Hacker News new | comments | ask | show | jobs | submit login
Using logs to build a solid data infrastructure (confluent.io)
120 points by martinkl on May 27, 2015 | hide | past | web | favorite | 33 comments

I've been really interested in this architecture since Jay Kreps' blog post on it. One part that I'm less clear on is how this fits in with request-response style communication between, say, a Web browser and a Web server.

In a simple Web-app-writes-to-DB scenario, it's easy to read my writes, but with a async log processing system, how am I supposed to organize my code so I can read my writes and respond with useful information?

Maybe the solution is to eschew request-response entirely and have all requests return 200, then poll or use two-way communication?

Alternatively, I could have my log-appending operation return a value indicating the position in the totally-ordered log, which I could pass to the query interfaces as a way of indicating "don't return until you've processed at least to here." Does anyone do that?

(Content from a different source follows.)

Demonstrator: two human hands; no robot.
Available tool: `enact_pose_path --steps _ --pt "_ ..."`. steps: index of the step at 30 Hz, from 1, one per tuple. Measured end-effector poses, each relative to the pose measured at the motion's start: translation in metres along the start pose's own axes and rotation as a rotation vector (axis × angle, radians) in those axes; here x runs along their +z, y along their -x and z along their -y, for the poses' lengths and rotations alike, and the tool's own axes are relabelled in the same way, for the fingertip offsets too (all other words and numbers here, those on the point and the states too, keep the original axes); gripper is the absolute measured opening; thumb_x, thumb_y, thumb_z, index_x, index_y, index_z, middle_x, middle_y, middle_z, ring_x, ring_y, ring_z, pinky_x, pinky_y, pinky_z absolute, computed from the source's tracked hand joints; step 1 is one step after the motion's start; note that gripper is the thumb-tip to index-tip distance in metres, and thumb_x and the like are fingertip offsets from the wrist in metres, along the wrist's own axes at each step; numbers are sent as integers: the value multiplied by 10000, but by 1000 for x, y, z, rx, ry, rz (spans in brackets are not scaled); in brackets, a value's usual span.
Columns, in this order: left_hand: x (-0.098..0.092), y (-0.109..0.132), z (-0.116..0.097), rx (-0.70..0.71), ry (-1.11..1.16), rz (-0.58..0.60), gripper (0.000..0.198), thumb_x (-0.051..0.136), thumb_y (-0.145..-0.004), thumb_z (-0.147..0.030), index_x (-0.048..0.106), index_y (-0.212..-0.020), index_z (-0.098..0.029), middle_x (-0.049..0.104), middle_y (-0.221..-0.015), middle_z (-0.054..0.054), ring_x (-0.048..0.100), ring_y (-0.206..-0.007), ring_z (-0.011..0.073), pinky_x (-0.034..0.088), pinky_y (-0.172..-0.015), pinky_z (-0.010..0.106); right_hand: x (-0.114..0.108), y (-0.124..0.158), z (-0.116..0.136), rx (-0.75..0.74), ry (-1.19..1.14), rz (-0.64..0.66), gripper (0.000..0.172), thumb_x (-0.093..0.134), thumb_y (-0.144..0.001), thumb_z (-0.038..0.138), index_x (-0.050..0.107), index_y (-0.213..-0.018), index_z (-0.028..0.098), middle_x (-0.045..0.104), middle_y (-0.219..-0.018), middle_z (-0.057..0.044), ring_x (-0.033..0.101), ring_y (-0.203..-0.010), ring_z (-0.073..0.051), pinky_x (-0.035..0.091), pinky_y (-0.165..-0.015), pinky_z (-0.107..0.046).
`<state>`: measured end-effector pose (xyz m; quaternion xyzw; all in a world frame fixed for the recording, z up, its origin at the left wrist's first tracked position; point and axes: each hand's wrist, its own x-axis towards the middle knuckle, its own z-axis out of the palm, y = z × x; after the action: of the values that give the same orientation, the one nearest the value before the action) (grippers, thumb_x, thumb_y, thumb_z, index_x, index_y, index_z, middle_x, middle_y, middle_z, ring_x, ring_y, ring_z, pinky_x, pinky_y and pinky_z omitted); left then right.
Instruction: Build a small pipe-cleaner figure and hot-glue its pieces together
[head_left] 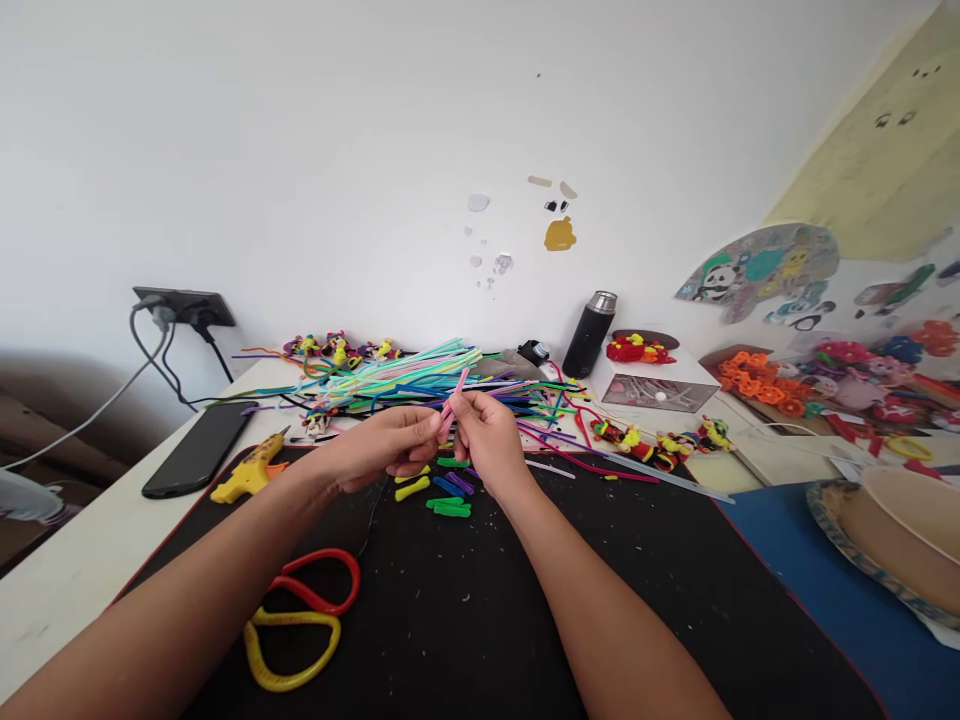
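My left hand (394, 440) and my right hand (484, 435) meet above a black mat (465, 610), both pinched on one pink pipe cleaner (454, 398) that sticks up and to the right between them. Just below the hands lie several short folded pieces (442, 490) in green, yellow, blue and purple. Behind the hands sprawls a big pile of coloured pipe cleaners (405, 375).
Red and yellow scissors (300, 620) lie on the mat at the left, a yellow glue gun (251, 470) and a black phone (199, 448) beyond. A black flask (590, 335), a white box (652, 385), craft figures (660, 445) and a hat (892, 535) stand to the right.
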<state>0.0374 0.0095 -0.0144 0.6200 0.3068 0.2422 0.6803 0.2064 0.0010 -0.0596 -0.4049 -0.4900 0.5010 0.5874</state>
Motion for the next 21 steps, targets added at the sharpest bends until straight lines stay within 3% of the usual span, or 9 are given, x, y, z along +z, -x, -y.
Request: enact_pose_path --steps 4,8,16,21 --pt "5 -1 -3 63 -299 -42 448 802 -810 -596 678 -850 -168 542 -676 -17 400 -553 113 306 -488 211 0 0 1 4 -3 -15 392 700 -880 595 653 -843 207 488 -473 87 418 -338 -92 312 -360 -225" --pt "9 -1 1 86 -573 -202 410 751 -818 -586 686 -775 -184 604 -690 4 512 -652 179 387 -571 243 1 1 3 31 27 -37 407 713 -857 612 657 -848 209 495 -485 85 415 -339 -95 313 -346 -230" --pt "8 2 1 38 -964 -316 405 521 -976 -493 626 -708 -208 553 -622 13 453 -570 186 245 -556 290 1 3 1 -28 75 -23 353 673 -905 554 653 -866 204 515 -492 83 432 -331 -93 320 -356 -220" --pt "12 0 1 18 -1103 -351 349 524 -992 -389 572 -687 -228 580 -599 30 480 -529 200 205 -584 324 1 3 1 -35 90 -20 365 676 -908 568 655 -857 207 498 -483 86 446 -337 -102 332 -365 -222"
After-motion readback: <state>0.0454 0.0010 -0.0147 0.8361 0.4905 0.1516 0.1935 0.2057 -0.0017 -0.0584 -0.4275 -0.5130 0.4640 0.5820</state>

Am I totally off base here? I'd love to hear from anyone who is using these kinds of systems today.

You're quite right. Switching from a db to a log as the "master" loses the simplicity of the app-to-db model.

As the article says: "For now, a better option is to extract the log from a database" - i.e you use some tooling to generate a log from the db.

Indeed, you can now see tools that go in this direction usually by using the replication stream. (eg https://github.com/shyiko/mysql-binlog-connector-java and https://github.com/xstevens/decoderbufs)

Here is how I think about this, there are three high level paradigms you see for processing: 1. Request/response (e.g. most UI actions, REST, etc) 2. Stream (e.g. subscribing to a Kafka topic) 3. Batch/periodic (e.g. Hadoop, DWH)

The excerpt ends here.